If one co-borrower is good, might more be better? Possibly — but don’t push it too far. Although the law doesn’t limit the number of co-borrowers you have, your lender might.
How Many Co-Borrowers Do Lenders Typically Allow?
A co-borrower is a joint applicant on the mortgage loan. They have equal responsibility for repaying the loan, which means they, like the “primary” applicant, are responsible for the total loan amount, not just a fractional portion of it.
It seems logical that more co-borrowers would be better because it reduces the risk that the borrowers will default on the loan. In practice, however, more than four co-borrowers on an application creates red tape the loan originator might not want to deal with.

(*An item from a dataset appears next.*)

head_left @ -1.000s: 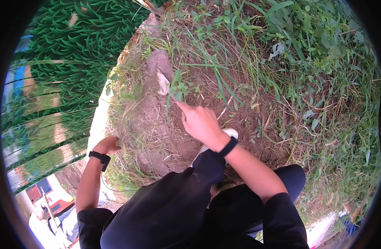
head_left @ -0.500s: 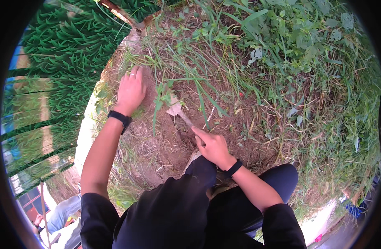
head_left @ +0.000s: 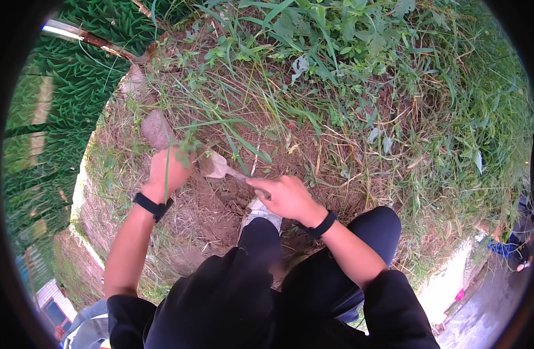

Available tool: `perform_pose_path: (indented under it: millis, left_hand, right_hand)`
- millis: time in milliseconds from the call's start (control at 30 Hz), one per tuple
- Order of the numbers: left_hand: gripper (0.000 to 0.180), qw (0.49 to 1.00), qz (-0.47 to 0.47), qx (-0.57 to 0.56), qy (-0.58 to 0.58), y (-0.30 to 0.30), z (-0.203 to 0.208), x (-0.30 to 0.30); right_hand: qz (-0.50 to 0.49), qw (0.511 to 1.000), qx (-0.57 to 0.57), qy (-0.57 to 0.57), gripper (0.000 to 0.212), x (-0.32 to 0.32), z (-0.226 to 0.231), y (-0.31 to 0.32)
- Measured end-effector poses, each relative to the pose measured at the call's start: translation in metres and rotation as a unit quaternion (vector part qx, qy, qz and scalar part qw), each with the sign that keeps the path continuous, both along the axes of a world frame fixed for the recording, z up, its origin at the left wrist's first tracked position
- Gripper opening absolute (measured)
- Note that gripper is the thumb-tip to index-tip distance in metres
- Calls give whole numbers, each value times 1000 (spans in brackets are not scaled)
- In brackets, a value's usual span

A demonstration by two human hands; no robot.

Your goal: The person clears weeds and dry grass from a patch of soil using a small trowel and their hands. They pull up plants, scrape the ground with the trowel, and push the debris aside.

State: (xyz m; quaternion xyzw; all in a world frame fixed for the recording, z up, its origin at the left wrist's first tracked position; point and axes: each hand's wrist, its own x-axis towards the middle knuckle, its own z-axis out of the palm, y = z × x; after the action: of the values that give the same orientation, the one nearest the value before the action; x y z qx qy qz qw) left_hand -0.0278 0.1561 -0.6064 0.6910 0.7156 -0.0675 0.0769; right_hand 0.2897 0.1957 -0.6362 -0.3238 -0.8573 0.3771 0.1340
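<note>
My right hand (head_left: 287,198) grips the handle of a trowel (head_left: 216,166), its index finger stretched along the shaft. The trowel's pale, soil-smeared blade points left, over the bare earth. Close to the blade tip, my left hand (head_left: 170,170) has its fingers curled in at a small leafy weed (head_left: 189,145). Long green blades of the weed lie across the back of that hand, and the fingertips are hidden. Just beyond the left hand sits a rounded, reddish-brown stone (head_left: 156,129).
Dense green weeds (head_left: 360,35) and dry grass cover the ground ahead and to the right. A fence with printed grass panels (head_left: 63,110) stands at the left. My light shoe (head_left: 261,216) is close below the trowel. Another person's clothing (head_left: 89,326) shows at lower left.
My left hand has come off the stone and moved nearer, to the weed by the trowel blade. The trowel has drawn back slightly toward me, and the whole view has shifted.
</note>
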Motion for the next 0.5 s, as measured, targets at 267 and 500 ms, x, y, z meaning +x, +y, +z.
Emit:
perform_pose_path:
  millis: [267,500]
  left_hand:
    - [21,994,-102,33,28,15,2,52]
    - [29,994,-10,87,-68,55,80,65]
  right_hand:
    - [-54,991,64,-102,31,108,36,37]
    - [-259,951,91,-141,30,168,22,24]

Most buyers finance their home purchase using a conventional loan, which is the type of loan that meets Fannie Mae and Freddie Mac requirements. Conventional loan originators — lenders — use a program called Desktop Underwriter to submit applications for processing because it automates the approval process. If Desktop Underwriter can’t approve an application, the lender has to use a manual unwriting process to evaluate the application and see if it can be approved.
As Fannie Mae notes in its instructions for lenders, Desktop Underwriter only allows information for four co-borrowers to be entered. Lenders can underwrite a loan with more than four, but they have to do it manually, which is a slower, more involved process. For that reason, lenders typically won’t accept an application with more than four co-borrowers.
What To Do If Your Lender Won’t Move Forward
If you need more than three other individuals to apply with you, but your lender is uncooperative, you have a few options.
When loan qualifications are the issue, strengthening your eligibility is usually the best course. Work on your credit score, pay down debt, save for a larger down payment and perhaps set your sights on less-expensive homes to give yourself a better chance of being approved.
If, on the other hand, the reason you need co-borrowers is that you’re buying the home together, you always have the option of financing the home with three of the other individuals and then adding the rest to the deed later. While that won’t make them responsible for paying the loan, they will have ownership rights to the home.